◆ EXERCISE DESCRIPTION: Take the line that contains "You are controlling" and each line after it to the end of the material below, and return them exactly, minus the pictures.

◆ DATA EXCERPT:
::::::::

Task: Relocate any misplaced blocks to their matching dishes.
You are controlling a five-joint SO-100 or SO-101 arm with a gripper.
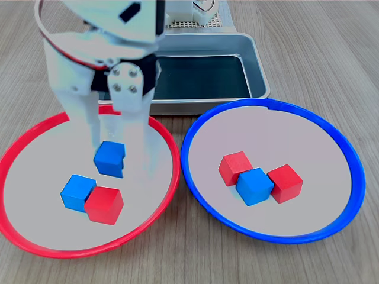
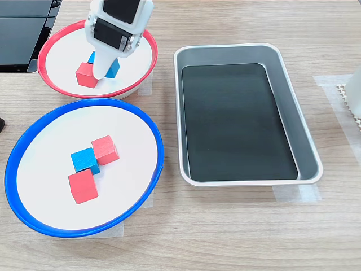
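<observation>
My gripper (image 1: 117, 161) is shut on a blue block (image 1: 109, 158) and holds it just over the red-rimmed dish (image 1: 169, 148), its white fingers on either side of the cube. A second blue block (image 1: 77, 192) and a red block (image 1: 104, 204) lie touching in that dish. The blue-rimmed dish (image 1: 343, 154) holds a blue block (image 1: 254, 186) between two red blocks (image 1: 235, 167) (image 1: 285, 183). In the second exterior view the gripper (image 2: 106, 69) half hides the held blue block (image 2: 113, 69) over the red-rimmed dish (image 2: 49, 49), beside the red block (image 2: 86, 74).
A rectangular grey metal tray (image 1: 201, 105) with a dark floor stands behind the two dishes, close to the arm; in the second exterior view the tray (image 2: 248, 47) is on the right. A white base part (image 1: 183, 12) sits beyond it. Bare wooden table surrounds the dishes.
</observation>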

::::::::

◆ WRITTEN RESPONSE:
You are controlling a five-joint SO-100 or SO-101 arm with a gripper.
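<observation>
My gripper (image 1: 117, 161) is shut on a blue block (image 1: 109, 158) and holds it just over the red-rimmed dish (image 1: 169, 148), its white fingers on either side of the cube. A second blue block (image 1: 77, 192) and a red block (image 1: 104, 204) lie touching in that dish. The blue-rimmed dish (image 1: 343, 154) holds a blue block (image 1: 254, 186) between two red blocks (image 1: 235, 167) (image 1: 285, 183). In the second exterior view the gripper (image 2: 106, 69) half hides the held blue block (image 2: 113, 69) over the red-rimmed dish (image 2: 49, 49), beside the red block (image 2: 86, 74).
A rectangular grey metal tray (image 1: 201, 105) with a dark floor stands behind the two dishes, close to the arm; in the second exterior view the tray (image 2: 248, 47) is on the right. A white base part (image 1: 183, 12) sits beyond it. Bare wooden table surrounds the dishes.
</observation>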

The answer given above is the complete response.